Most Google Business Profiles are set up once, when the business opens, and then never touched again. The owner picks a category, adds a few photos taken on a phone, types in the address, and moves on to the actual job of running the business. Two years later they wonder why a competitor with worse reviews ranks above them on the map. The answer is almost always that the competitor keeps their profile alive and theirs is collecting dust.
This checklist covers everything that meaningfully affects your ranking and conversion in 2026. Not the things that used to matter and don't anymore (keyword stuffing in your business name, posting daily updates that nobody reads), and not the things that have never mattered (paid GBP "optimization" packages from agencies that just fill in the fields you could fill in yourself). The list below is what we'd actually do if we took over your profile tomorrow.

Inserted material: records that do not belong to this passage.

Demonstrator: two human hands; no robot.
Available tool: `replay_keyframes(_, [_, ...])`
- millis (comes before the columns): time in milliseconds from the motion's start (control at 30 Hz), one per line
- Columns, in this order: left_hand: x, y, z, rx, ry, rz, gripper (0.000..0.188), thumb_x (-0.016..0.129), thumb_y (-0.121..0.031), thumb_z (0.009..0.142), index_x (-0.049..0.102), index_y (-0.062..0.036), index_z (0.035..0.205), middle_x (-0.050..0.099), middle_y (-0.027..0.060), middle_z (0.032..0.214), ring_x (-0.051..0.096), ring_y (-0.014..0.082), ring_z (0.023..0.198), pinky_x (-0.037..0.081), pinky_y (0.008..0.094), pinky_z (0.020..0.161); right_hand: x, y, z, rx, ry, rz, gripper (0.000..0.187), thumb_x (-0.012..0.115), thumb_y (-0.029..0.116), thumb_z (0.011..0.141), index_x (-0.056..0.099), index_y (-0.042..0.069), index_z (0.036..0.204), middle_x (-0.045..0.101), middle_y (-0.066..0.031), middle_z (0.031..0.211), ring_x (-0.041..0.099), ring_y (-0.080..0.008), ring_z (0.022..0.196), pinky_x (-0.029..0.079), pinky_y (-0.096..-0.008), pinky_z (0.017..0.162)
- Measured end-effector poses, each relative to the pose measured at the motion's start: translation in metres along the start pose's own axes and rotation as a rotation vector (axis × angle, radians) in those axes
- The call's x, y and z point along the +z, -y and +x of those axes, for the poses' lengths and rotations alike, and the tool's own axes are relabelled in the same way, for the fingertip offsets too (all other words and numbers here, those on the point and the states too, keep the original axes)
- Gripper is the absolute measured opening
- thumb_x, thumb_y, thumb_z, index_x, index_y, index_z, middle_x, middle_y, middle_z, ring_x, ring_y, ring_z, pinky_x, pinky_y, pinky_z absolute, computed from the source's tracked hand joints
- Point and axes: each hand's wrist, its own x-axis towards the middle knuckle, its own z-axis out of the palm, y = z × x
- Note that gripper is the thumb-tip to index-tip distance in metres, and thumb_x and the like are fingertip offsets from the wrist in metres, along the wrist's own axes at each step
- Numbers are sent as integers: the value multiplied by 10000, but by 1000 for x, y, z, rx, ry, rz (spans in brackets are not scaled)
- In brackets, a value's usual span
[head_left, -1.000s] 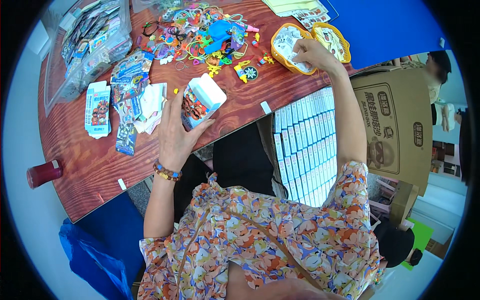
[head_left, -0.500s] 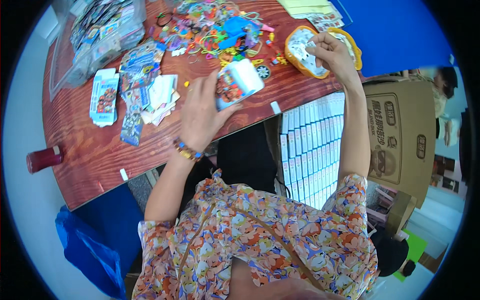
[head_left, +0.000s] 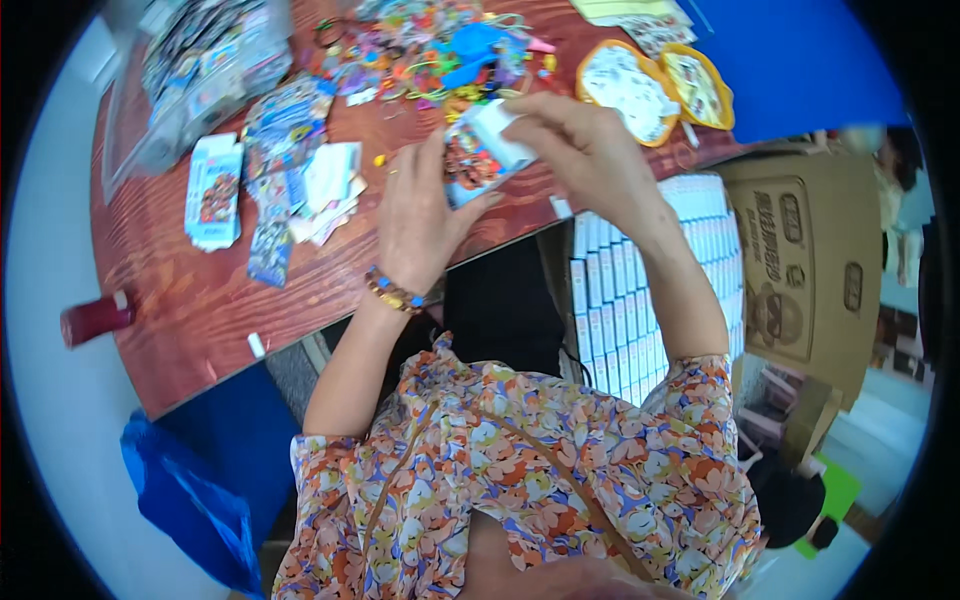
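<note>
My left hand (head_left: 415,210), with a beaded bracelet at the wrist, grips a small printed cardboard box (head_left: 470,165) over the table's near edge. The box is tilted, and its white end points away to the right. My right hand (head_left: 585,150) reaches to that white end with thumb and fingers pinched together; its fingertips hide what is between them. To the right of the box sits an orange two-part dish (head_left: 650,136) with small white pieces in its larger part. Beyond my hands lies a pile of colourful small plastic trinkets (head_left: 420,50).
Left of my hands lie flat printed boxes (head_left: 213,195), printed packets (head_left: 285,125) and white cards (head_left: 330,185). A clear bin of packets (head_left: 200,95) stands far left, a red jar (head_left: 97,320) near left. Rows of boxes (head_left: 625,300) and a large carton (head_left: 810,260) are at right.
My right hand has left the orange dish with a small white piece pinched and moved left to the box's white end. My left hand still holds the box, nearly in place.
</note>
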Motion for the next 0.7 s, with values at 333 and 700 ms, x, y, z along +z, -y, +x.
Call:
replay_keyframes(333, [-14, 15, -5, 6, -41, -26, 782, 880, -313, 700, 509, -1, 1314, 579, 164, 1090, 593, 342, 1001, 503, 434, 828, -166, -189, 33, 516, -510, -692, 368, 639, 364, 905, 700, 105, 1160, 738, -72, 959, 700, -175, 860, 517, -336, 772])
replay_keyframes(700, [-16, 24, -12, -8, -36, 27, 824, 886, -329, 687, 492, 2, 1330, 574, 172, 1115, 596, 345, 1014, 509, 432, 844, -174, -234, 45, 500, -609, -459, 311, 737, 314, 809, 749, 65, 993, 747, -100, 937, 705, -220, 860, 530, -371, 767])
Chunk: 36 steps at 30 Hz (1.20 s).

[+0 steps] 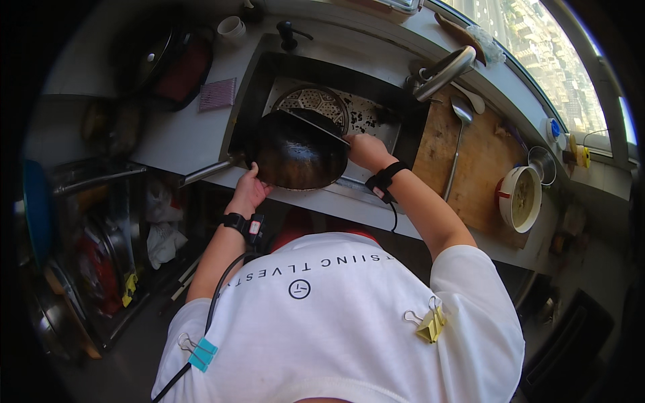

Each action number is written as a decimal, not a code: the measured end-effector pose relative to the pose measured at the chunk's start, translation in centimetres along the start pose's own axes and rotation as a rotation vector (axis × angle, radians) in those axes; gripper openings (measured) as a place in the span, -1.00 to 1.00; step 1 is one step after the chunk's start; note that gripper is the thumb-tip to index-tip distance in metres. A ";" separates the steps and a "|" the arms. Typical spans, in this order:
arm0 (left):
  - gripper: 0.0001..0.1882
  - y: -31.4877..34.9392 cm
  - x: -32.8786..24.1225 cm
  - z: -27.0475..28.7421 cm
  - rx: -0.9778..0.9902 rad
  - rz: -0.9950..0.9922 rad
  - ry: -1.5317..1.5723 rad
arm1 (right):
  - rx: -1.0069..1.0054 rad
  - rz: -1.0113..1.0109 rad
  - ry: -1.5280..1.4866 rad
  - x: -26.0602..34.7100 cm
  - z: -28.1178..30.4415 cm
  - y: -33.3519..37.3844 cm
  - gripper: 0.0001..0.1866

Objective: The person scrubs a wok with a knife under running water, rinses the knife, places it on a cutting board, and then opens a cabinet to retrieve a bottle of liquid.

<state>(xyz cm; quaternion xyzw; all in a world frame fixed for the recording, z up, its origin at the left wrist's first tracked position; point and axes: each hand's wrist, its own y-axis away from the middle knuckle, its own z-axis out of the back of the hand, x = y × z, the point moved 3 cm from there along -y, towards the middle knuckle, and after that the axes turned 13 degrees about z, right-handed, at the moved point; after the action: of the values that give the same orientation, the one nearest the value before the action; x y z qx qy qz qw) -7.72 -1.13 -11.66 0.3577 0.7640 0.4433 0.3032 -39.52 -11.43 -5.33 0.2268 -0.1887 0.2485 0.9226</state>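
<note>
A dark wok [299, 156] is tilted over the front of the sink [247, 91], its metal handle [207, 172] pointing left over the counter edge. My left hand [251, 190] grips the wok's near-left rim beside the handle, thumb up. My right hand [369, 152] is closed round the end of a thin, straight metal tool [316, 126] that lies across the wok's dark surface; its full shape is seen edge-on and I cannot name it. Behind the wok, a round perforated steamer plate [316, 101] lies in the sink, with dark bits scattered on the metal beside it.
A curved faucet [451, 72] rises at the sink's back right. On the right, a wooden board [440, 144] carries a long-handled metal spatula [459, 138]; a white pot [521, 199] stands by its edge. Left of the sink lies a pink sponge cloth [218, 95]. A rack [101, 178] stands lower left.
</note>
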 end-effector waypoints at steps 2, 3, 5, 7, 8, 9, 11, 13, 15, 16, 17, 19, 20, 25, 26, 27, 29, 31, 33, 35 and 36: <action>-0.59 -0.1 0.0 0.1 -0.011 -0.002 -0.010 | -0.016 -0.025 -0.068 -0.3 -0.5 0.9 -0.72; -0.57 -0.2 -0.1 0.1 -0.015 -0.003 -0.015 | -0.008 -0.064 -0.084 -0.7 -0.6 1.0 -0.70; -0.54 -0.3 -0.1 0.0 -0.021 -0.028 -0.032 | -0.040 -0.114 -0.084 -1.7 -0.5 0.9 -0.71; -0.53 -0.3 -0.1 0.0 -0.040 -0.020 -0.022 | 0.022 -0.165 -0.052 -2.5 -0.8 0.8 -0.73; -0.52 -0.2 -0.2 0.0 -0.051 -0.029 -0.025 | 0.014 -0.200 -0.018 -2.8 -1.0 0.9 -0.73; -0.51 -0.2 -0.2 -0.1 -0.046 -0.028 -0.025 | 0.006 -0.202 -0.093 -2.8 -1.5 1.1 -0.75; -0.48 0.1 0.0 -0.2 -0.071 -0.024 -0.036 | -0.089 -0.149 -0.170 -2.0 -2.5 2.3 -0.75; -0.45 0.3 0.4 -0.9 -0.013 0.030 -0.009 | -0.136 -0.139 -0.210 -0.7 -3.4 3.6 -0.69; -0.43 0.8 1.0 -1.7 0.031 0.060 0.020 | -0.149 -0.100 -0.203 1.1 -4.0 4.8 -0.62; -0.42 1.2 1.5 -2.2 0.060 0.060 0.028 | -0.208 -0.043 -0.195 2.1 -3.9 5.4 -0.58; -0.40 1.4 2.0 -2.8 0.092 0.060 0.034 | -0.195 -0.026 -0.191 3.0 -4.1 6.0 -0.55; -0.39 1.8 2.6 -3.7 0.082 0.035 0.081 | -0.242 0.061 -0.172 4.8 -4.2 7.0 -0.48; -0.39 1.9 2.7 -4.0 0.082 0.012 0.092 | -0.248 0.067 -0.157 5.4 -4.3 7.3 -0.47; -0.36 2.2 3.2 -4.6 0.037 0.043 0.100 | -0.300 0.021 -0.159 5.0 -4.6 7.7 -0.45; -0.36 2.1 3.3 -4.6 0.034 0.041 0.088 | -0.276 -0.013 -0.180 4.6 -4.8 7.6 -0.45; -0.36 2.0 3.5 -4.6 0.016 0.040 0.072 | -0.299 -0.050 -0.191 4.1 -4.9 7.5 -0.43; -0.35 1.8 3.6 -4.6 0.016 0.029 0.067 | -0.344 -0.101 -0.216 3.7 -5.2 7.2 -0.38; -0.35 1.7 3.7 -4.5 0.001 0.023 0.061 | -0.315 -0.110 -0.218 3.8 -5.7 7.0 -0.39; -0.36 1.7 3.6 -4.4 -0.021 0.013 0.046 | -0.312 -0.100 -0.210 3.9 -6.0 7.1 -0.40; -0.36 1.6 3.2 -4.1 -0.019 0.008 0.035 | -0.293 -0.051 -0.228 3.8 -6.2 7.2 -0.41; -0.37 1.7 3.1 -3.9 -0.037 -0.004 0.013 | -0.305 -0.069 -0.206 3.6 -6.2 7.4 -0.42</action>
<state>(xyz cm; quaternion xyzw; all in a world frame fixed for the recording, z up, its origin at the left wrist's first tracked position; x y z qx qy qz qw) -12.00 0.16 -8.96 0.3476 0.7584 0.4591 0.3054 -39.15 -1.21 -6.38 0.1151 -0.3097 0.1607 0.9301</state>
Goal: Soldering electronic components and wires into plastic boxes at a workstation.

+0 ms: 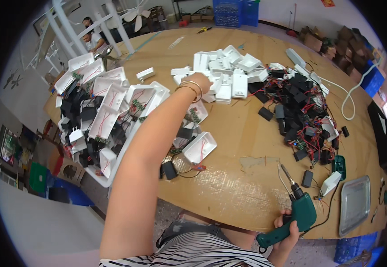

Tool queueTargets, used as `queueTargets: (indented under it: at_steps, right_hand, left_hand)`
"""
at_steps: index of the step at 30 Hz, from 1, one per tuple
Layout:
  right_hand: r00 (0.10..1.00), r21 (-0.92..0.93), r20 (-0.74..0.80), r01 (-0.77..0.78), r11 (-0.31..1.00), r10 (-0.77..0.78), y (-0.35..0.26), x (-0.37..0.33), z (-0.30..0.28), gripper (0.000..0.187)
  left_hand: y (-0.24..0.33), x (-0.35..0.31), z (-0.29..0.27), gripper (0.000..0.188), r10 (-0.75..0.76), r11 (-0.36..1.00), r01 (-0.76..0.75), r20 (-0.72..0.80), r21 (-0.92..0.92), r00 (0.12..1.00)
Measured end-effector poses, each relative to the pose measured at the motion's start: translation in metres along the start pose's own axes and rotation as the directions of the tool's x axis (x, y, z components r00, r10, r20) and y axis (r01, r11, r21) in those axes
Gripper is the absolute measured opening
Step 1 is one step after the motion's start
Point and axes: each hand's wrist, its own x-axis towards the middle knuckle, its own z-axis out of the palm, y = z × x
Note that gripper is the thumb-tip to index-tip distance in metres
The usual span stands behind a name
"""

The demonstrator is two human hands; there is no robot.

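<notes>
My right hand (287, 233) is wrapped round the handle of a green soldering gun (303, 211), its metal tip angled up and left over the table. Stretched far forward, my left hand (201, 82) is at the near-left edge of a heap of white plastic casings (223, 64). Its fingers are turned away, so what they grip, if anything, is hidden. Beneath my left forearm, several open white casings with red wires and green circuit boards lie about; one open casing (199, 148) rests near a black box-shaped part (169, 170).
A white tub (109, 180) at left overflows with casings and black parts. At right spreads a heap of black parts with wires (298, 95). A metal tray (354, 205) sits near the right edge. A cord (336, 196) trails from the soldering gun. Two people (93, 38) are at far left.
</notes>
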Motion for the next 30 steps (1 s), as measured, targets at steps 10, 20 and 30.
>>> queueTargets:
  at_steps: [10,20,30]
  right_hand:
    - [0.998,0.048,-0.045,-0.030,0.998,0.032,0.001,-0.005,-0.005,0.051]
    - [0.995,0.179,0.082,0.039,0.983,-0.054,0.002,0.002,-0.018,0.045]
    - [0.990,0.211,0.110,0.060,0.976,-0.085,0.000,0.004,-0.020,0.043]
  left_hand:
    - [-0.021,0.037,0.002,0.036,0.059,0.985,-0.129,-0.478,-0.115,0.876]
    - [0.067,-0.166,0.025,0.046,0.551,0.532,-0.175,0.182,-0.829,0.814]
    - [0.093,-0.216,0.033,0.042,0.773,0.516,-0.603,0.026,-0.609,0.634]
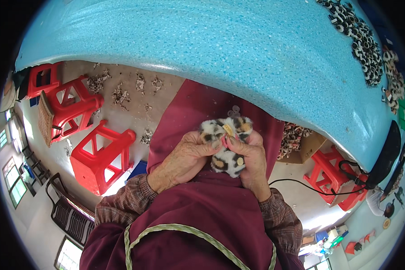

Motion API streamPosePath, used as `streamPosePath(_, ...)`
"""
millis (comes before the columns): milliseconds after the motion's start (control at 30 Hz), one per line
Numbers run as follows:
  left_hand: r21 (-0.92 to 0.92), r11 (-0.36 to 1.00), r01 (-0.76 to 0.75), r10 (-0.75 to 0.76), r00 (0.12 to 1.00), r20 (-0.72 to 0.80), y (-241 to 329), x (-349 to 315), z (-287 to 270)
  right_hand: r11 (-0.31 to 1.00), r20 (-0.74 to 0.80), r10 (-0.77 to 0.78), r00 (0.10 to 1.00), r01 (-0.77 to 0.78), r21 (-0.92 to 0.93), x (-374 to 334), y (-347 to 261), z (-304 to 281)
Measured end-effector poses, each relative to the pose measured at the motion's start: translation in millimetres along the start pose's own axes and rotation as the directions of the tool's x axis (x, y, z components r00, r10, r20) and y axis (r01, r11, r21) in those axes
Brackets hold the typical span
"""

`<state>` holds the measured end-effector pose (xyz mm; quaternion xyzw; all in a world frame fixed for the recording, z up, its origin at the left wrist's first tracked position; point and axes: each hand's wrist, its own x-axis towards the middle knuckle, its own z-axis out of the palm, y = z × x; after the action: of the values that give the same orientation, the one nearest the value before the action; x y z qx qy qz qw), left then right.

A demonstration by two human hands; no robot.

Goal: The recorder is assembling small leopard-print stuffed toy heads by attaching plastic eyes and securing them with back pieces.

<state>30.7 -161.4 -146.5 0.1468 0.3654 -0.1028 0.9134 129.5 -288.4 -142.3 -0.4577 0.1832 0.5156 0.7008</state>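
Over my lap I hold a small furry piece (229, 161), white with black and tan patches, perhaps a plush toy part. My left hand (186, 155) is closed on its left side, thumb and fingers pinching near the middle. On the other side my right hand (252, 157) pinches it too, the two thumbs almost meeting. A flat yellowish piece (228, 130) shows at the centre of the fur, with something small and pink between the fingertips. Several small clear round pieces (233, 111) lie on the maroon apron (189, 108) just beyond the fur.
A blue speckled table cover (202, 40) spans the far side, with a heap of small black-and-white pieces (360, 45) at its right. Red plastic stools (99, 157) stand on the left. Right of my lap is a cardboard box (311, 146) beside a pile of brownish pieces (294, 137).
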Motion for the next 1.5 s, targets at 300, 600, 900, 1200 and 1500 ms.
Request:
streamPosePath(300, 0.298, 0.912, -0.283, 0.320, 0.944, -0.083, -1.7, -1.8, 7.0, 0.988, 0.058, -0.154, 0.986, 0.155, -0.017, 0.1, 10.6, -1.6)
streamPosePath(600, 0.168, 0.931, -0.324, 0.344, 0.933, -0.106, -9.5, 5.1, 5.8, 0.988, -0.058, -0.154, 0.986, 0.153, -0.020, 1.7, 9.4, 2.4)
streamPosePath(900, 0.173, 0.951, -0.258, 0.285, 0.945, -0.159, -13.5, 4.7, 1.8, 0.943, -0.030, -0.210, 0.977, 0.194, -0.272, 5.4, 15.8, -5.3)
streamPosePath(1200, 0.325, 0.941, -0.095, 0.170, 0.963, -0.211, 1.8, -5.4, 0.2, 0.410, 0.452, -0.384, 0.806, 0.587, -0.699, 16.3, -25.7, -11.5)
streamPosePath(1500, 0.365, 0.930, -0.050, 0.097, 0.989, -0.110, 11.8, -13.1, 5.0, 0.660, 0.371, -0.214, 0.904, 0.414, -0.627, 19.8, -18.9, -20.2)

1. The setup fields that affect ranking
Most of the basic fields don't move the needle on their own, but getting them wrong can quietly cap how high you rank for the searches you care about. Work through them in this order.
- Business name. Use exactly what's on your storefront, signage, and legal documents. No keywords appended ("Bob's Plumbing & Emergency 24/7 London"). Google's spam filter catches this and either suppresses the profile or strips the extras silently.
- Primary category. The single biggest ranking factor on a profile. Pick the most specific match available. "Italian restaurant" ranks for "Italian restaurant near me" much better than "Restaurant" does. If you're unsure which is most specific, search for top competitors in your area and look at theirs.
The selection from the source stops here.